▶ [Required action]: Only the lines from the one containing "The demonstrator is" through the last line of the listing are to be given again, exactly as they appear.

▶ [Dataset section]:
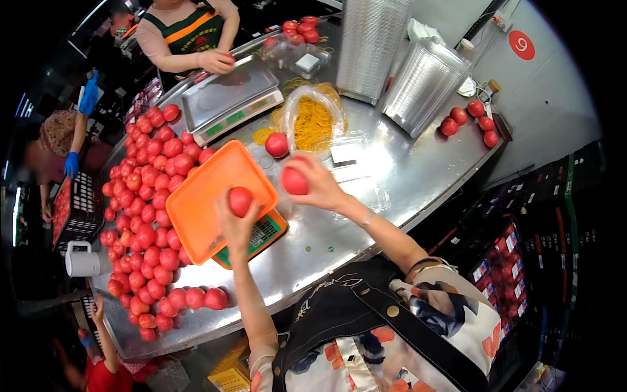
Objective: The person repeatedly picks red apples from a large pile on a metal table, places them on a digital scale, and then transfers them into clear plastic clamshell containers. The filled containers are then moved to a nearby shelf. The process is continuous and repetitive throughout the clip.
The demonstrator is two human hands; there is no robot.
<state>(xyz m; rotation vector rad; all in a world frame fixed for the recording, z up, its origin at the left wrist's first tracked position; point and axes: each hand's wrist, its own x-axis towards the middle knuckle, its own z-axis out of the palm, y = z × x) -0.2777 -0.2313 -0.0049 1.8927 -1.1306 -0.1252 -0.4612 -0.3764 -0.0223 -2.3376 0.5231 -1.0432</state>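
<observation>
My left hand (234, 226) grips a red tomato (240, 201) above the orange tray (198, 210) of a digital scale. The green keypad and display (267, 232) of that scale show below the tray's front corner. In my right hand (321, 182), slightly blurred, is another tomato (294, 181), to the right of the tray. A single tomato (276, 145) rests on the metal table just beyond it, beside a plastic bag of yellow rubber bands (313, 122). An open clear plastic box (365, 183) lies right of my right hand. A large pile of tomatoes (147, 206) spreads left of the scale.
Tall stacks of clear plastic boxes (370, 54) stand at the back. Across the steel table (323, 274), a person's hand (215, 61) holds a tomato by a second scale (230, 93). Several tomatoes (458, 116) sit far right. A white mug (82, 258) stands at the left edge.
</observation>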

▶ [Task response]:
The demonstrator is two human hands; there is no robot.
<state>(xyz m; rotation vector rad; all in a world frame fixed for the recording, z up, its origin at the left wrist's first tracked position; point and axes: each hand's wrist, its own x-axis towards the middle knuckle, its own z-axis out of the palm, y = z × x) -0.2777 -0.2313 -0.0049 1.8927 -1.1306 -0.1252 -0.4612 -0.3764 -0.0223 -2.3376 0.5231 -1.0432</state>
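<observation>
My left hand (234, 226) grips a red tomato (240, 201) above the orange tray (198, 210) of a digital scale. The green keypad and display (267, 232) of that scale show below the tray's front corner. In my right hand (321, 182), slightly blurred, is another tomato (294, 181), to the right of the tray. A single tomato (276, 145) rests on the metal table just beyond it, beside a plastic bag of yellow rubber bands (313, 122). An open clear plastic box (365, 183) lies right of my right hand. A large pile of tomatoes (147, 206) spreads left of the scale.
Tall stacks of clear plastic boxes (370, 54) stand at the back. Across the steel table (323, 274), a person's hand (215, 61) holds a tomato by a second scale (230, 93). Several tomatoes (458, 116) sit far right. A white mug (82, 258) stands at the left edge.
</observation>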

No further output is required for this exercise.